## Memory Management

1. **Data Types**: Using appropriate data types can significantly reduce memory footprint. Let's look at an example:

In [None]:
import pandas as pd
import numpy as np

# Create a DataFrame with integer data
df = pd.DataFrame({'A': np.random.randint(0, 100, 1000000)})

# Check memory usage
print(f"Memory usage (int64): {df.memory_usage(deep=True).sum() / 1024 ** 2:.2f} MB")

# Convert data type to int8 (1 byte instead of 8 bytes)
df['A'] = df['A'].astype('int8')

# Check memory usage again
print(f"Memory usage (int8): {df.memory_usage(deep=True).sum() / 1024 ** 2:.2f} MB")

2. **Categorical Data**: For data with a fixed set of values, use Pandas' categorical data type:

In [None]:

# Create a DataFrame with categorical data
df = pd.DataFrame({'Category': np.random.choice(['A', 'B', 'C'], size=1000000)})

# Check memory usage with object data type
print(f"Memory usage (object): {df.memory_usage(deep=True).sum() / 1024 ** 2:.2f} MB")

# Convert to categorical data type
df['Category'] = df['Category'].astype('category')

# Check memory usage again
print(f"Memory usage (categorical): {df.memory_usage(deep=True).sum() / 1024 ** 2:.2f} MB")

3. **Chunking**: For very large datasets, process data in chunks:


In [None]:
# Read a large CSV file in chunks
reader = pd.read_csv("large_data.csv", chunksize=1000000)

# Process each chunk
for chunk in reader:
    # Do some processing...
    processed_data = chunk.apply(lambda x: x ** 2, axis=1)
    # Save processed data or accumulate results

## Vectorized Operations

Vectorized operations in Pandas refer to operations that are applied element-wise to entire arrays, vectors, or data structures, without the need for explicit looping constructs. 
The key advantages of vectorized operations are:

- **Performance:** Vectorized operations are significantly faster than iterating over elements using Python loops, especially for large datasets.
- **Concise and Readable Code:** Vectorized operations often result in more concise and expressive code, making it easier to read and maintain.
- **Memory Efficiency:** Vectorized operations typically have lower memory overhead compared to creating intermediate data structures during iterative operations.
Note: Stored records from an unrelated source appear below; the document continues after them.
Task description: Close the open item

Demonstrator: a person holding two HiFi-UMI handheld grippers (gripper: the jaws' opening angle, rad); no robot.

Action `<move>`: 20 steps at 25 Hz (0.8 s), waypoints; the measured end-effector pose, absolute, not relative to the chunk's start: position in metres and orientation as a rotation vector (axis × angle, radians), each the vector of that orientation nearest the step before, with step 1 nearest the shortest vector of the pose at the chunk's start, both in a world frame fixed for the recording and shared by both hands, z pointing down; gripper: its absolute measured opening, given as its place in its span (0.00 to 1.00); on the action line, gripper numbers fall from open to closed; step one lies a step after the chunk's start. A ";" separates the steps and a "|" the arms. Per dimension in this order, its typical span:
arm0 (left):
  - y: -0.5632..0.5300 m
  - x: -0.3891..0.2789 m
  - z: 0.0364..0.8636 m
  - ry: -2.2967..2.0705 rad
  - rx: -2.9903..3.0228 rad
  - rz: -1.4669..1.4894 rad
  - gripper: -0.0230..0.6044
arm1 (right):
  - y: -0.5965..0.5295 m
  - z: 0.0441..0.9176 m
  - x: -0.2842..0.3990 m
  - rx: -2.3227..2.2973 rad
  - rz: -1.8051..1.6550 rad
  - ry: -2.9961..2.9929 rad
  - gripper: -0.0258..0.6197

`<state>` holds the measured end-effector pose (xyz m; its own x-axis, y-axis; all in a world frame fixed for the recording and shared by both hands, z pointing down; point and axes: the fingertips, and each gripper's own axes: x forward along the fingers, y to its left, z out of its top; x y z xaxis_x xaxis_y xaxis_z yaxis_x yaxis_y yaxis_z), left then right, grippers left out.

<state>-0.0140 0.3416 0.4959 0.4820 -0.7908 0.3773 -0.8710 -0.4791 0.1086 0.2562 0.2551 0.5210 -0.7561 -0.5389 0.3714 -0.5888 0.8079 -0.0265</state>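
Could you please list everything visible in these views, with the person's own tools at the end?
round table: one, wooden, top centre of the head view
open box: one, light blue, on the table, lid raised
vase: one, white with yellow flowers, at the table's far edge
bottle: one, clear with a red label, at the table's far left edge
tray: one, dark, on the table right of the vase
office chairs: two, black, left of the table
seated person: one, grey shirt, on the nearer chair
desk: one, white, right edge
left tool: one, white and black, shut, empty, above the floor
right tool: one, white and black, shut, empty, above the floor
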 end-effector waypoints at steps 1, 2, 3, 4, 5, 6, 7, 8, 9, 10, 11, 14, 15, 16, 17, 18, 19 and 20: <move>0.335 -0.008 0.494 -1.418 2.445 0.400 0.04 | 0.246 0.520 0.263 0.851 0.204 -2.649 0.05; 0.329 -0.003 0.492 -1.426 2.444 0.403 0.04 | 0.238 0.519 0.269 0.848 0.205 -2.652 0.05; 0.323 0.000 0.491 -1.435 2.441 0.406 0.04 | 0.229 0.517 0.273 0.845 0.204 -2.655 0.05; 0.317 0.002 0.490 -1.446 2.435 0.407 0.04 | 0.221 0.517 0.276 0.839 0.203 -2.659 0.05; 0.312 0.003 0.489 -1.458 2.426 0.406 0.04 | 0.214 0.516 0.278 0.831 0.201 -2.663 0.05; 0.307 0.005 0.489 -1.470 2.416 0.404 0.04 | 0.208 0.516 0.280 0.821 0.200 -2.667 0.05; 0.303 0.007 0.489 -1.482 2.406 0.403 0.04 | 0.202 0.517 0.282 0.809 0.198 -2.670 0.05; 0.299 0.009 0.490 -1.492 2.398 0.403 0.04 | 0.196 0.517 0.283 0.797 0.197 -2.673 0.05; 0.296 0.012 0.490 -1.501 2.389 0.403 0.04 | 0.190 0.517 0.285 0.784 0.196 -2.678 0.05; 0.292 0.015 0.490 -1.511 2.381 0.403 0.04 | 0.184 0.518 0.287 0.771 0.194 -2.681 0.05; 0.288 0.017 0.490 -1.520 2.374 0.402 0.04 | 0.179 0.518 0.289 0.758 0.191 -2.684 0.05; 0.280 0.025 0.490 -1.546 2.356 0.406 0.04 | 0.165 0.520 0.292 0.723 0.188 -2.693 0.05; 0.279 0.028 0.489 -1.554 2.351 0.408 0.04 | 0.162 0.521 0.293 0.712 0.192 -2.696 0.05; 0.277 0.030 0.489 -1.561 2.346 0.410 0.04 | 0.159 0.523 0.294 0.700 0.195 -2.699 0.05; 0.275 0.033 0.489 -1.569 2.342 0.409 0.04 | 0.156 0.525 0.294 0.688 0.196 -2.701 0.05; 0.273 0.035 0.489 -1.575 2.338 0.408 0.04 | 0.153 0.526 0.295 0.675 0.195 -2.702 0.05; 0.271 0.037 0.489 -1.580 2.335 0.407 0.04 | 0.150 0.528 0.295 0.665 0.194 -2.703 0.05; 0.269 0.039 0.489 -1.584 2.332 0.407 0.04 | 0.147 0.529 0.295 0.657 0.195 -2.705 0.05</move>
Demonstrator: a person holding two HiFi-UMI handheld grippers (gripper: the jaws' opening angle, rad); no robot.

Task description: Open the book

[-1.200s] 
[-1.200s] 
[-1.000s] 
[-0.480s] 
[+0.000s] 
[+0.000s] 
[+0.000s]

1. **Element-wise Operations**: Basic arithmetic operations are automatically vectorized:

In [None]:
import pandas as pd
import numpy as np

# Create a DataFrame
df = pd.DataFrame({'A': np.random.rand(1000000), 'B': np.random.rand(1000000)})

# Vectorized arithmetic operations
df['C'] = df['A'] + df['B']
df['D'] = df['A'] * 2

2. **Universal Functions (ufuncs)**: Apply NumPy's ufuncs to Pandas data structures:

In [None]:
# Vectorized logarithm
df['log_A'] = np.log(df['A'])

# Vectorized exponential
df['exp_B'] = np.exp(df['B'])

3. **Conditional Operations**: Use vectorized conditional operations:


In [None]:
# Vectorized conditional selection
df['label'] = np.where(df['A'] > 0.5, 'High', 'Low')

# Vectorized boolean indexing
high_values = df[df['A'] > 0.5]

4. **Aggregations**: Perform vectorized aggregations:

In [None]:
# Vectorized sum
total = df['A'].sum()

# Vectorized mean
mean_value = df['B'].mean()

# Groupby and aggregation
group_stats = df.groupby('label')['A'].agg(['mean', 'std'])

5. **Apply and Lambda**: Use `apply()` and lambda functions for custom vectorized operations:

In [None]:
# Vectorized square root
df['sqrt_A'] = df['A'].apply(np.sqrt)

# Vectorized string operations
df['upper_str'] = df['category'].apply(lambda x: x.upper())

By leveraging memory-efficient data storage and vectorized operations, Pandas enables high-performance data handling, even for large datasets. Always profile your code and use the appropriate techniques for your specific use case.